All true, but umm, have you looked out your window lately?  Pay attention to any news?  And no, Fox doesn’t count.  According to a recent analysis, published in the Journal Science (see the story in the NY Times), our oceans are warming far more quickly than previously thought; like 40% faster on average than a United Nations panel estimated five years ago.  Researchers now conclude that ocean temperatures have been breaking records for several years straight.  Compounding the effects of our melting polar caps, warm water also takes up more volume than cold water, resulting in sea levels rising at an estimated rate of .13 inches (3.2mm) over the last 20 years.  Satellite measurements tell us that over the past century the Global Mean Sea Level (GMSL) has risen by 4 to 8 inches.
 Right now, over the last decade, we are seeing an increase in the number and severity of hurricanes, monsoons, tornadoes and wildfires.  NEWS FLASH Gomer and Thelma Lu, this isn’t a conspiracy perpetrated by greedy and alarmist eggheads in lab coats, nor is it “fake news” or fuzzy science; and it certainly shouldn’t be considered, or treated as a political issue.  It’s rock-solid, provable science that is accepted by 97% of scientists, climatologists, and geologists all around the world, who continue to ring the emergency bell.
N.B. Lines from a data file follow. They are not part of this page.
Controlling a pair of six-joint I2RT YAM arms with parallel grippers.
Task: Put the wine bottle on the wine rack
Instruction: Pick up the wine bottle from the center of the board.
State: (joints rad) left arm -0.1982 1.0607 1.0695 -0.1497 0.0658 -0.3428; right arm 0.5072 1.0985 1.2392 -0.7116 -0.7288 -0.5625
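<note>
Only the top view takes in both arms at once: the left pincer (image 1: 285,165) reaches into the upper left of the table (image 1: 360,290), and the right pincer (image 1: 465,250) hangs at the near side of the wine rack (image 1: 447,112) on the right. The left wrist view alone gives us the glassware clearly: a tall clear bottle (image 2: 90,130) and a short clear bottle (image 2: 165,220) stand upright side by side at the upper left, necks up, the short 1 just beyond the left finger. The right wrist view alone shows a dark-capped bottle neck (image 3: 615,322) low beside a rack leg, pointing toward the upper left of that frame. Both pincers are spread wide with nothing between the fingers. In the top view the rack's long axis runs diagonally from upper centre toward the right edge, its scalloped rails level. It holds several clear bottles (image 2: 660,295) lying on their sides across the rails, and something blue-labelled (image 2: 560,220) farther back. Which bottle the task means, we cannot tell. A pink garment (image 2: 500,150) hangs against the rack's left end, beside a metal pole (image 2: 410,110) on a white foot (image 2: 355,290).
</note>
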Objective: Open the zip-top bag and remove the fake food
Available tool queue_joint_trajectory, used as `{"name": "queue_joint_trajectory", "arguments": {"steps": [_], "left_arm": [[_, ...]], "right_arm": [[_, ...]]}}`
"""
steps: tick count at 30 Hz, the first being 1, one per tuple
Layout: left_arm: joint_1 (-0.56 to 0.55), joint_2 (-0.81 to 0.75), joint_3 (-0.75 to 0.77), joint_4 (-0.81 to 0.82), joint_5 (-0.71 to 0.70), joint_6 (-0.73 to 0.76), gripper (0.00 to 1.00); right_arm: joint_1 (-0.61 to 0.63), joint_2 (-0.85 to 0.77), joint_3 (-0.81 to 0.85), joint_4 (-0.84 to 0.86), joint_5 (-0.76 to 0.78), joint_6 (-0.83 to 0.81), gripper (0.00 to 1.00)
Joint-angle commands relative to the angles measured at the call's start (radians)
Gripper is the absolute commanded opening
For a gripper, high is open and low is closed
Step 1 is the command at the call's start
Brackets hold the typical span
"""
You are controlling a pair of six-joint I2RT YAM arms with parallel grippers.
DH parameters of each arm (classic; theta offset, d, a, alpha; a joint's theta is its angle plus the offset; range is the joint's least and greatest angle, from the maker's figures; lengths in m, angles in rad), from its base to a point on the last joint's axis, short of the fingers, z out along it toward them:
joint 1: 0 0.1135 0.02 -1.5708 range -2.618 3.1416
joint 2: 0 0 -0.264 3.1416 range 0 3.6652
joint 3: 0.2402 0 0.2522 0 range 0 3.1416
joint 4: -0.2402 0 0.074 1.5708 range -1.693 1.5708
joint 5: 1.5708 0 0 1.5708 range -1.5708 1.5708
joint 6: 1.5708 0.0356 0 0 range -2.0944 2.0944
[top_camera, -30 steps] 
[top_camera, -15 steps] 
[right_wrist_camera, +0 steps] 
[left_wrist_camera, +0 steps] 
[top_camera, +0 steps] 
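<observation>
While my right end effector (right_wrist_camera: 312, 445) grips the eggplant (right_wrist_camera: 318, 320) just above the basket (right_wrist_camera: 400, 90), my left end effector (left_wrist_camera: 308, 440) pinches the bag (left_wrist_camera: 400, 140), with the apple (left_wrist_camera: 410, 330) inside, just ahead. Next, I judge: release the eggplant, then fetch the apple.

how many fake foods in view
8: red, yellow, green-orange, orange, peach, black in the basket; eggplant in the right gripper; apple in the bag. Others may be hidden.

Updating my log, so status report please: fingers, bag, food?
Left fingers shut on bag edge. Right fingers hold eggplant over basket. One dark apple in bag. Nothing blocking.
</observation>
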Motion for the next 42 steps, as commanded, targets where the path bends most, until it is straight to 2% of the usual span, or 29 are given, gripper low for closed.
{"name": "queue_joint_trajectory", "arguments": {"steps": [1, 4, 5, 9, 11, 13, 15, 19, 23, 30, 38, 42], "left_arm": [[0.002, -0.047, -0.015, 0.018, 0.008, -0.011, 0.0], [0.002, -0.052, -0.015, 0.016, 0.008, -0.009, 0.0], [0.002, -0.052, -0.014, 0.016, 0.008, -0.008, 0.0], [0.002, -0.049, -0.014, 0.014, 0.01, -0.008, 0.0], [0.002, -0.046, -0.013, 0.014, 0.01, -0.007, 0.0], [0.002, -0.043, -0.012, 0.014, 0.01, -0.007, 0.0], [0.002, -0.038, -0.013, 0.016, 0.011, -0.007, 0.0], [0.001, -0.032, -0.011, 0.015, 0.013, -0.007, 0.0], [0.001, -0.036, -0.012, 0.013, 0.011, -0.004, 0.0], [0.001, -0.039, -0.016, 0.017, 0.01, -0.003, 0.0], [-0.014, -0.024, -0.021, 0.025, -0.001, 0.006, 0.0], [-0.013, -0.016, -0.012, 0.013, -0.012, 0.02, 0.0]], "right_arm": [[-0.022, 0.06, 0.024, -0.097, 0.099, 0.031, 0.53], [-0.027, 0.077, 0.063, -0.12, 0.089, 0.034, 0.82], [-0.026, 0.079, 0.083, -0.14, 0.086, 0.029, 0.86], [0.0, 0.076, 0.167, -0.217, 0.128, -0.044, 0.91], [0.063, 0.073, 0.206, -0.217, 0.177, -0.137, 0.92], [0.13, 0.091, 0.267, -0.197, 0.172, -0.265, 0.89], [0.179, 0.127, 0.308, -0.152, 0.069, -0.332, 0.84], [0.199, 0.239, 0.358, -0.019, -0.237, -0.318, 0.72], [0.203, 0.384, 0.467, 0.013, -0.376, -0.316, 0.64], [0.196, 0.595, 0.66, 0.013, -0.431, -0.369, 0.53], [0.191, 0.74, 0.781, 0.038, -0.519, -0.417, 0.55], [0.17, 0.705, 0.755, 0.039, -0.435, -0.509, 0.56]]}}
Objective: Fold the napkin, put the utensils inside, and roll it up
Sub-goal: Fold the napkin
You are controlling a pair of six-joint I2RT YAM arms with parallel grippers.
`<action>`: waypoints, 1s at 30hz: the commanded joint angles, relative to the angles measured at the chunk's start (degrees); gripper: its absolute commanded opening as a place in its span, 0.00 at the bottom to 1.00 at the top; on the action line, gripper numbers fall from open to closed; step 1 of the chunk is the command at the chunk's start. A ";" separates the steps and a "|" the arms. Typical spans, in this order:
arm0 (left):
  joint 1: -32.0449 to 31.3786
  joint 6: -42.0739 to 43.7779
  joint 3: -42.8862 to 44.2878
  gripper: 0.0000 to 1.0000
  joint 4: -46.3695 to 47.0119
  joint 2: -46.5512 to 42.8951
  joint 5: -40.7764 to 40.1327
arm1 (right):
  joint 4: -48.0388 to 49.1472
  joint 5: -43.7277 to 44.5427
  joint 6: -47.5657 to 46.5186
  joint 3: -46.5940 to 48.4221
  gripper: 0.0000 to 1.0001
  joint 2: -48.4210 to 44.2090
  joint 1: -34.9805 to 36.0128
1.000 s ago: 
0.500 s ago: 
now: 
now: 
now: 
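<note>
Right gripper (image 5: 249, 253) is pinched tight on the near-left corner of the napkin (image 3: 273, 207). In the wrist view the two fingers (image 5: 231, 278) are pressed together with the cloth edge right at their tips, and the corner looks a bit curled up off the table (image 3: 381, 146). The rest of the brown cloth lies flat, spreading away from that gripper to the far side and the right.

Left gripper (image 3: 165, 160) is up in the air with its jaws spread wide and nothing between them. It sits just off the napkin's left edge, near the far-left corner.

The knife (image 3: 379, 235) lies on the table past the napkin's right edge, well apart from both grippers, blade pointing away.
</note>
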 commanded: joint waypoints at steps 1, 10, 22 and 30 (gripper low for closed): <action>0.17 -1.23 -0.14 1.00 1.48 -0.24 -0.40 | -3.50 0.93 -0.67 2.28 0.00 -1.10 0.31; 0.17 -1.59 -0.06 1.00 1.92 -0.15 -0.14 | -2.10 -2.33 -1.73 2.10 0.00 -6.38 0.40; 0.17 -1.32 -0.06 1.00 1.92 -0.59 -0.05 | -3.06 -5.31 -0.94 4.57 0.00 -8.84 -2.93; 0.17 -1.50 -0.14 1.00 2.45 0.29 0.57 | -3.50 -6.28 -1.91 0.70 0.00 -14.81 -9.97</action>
It’s happening today, all around us, and the bad news is we’re already too late; at this point, if we were to get serious this year, 2019, it will still be a game of damage control; of mitigating the consequences of our greed, ignorance, and gullibility.  
 In comparison, the goal and challenge of beating the Russians to the moon seems quite miniscule to that of restoring and maintaining the health of our little blue lifeboat called Earth.
 “Whatever, our planet is a dynamic, ever changing thing - Earth has gone through similar climate changes before!”   Yes, true – but over the span of tens of thousands of years, you moron.  Man has achieved the same results in barely two hundred.  
Just curious, but what part of 2.5 million pounds/second of co2 pouring into the relatively thin, fragile layer of atmosphere that protects our planet don’t you get?  Too hard to think about, or conceptualize?  Or is it easier for your lazy, flabby, unexercised brain to simply believe that it all just dissipates into outer space – you know, where the alien abductors that beamed you up into their mothership that weekend reside…
 Make America Great Again?  What a sad, short-changed, and utterly empty joke of a campaign slogan… Here, I’ve got one for you: SAVE OUR PLANET!  For your children’s future and their children’s future.  There simply is no option; no magical, last minute solution.  No plan B.  No spare planet accessible, sorry, this isn’t a movie - its real.  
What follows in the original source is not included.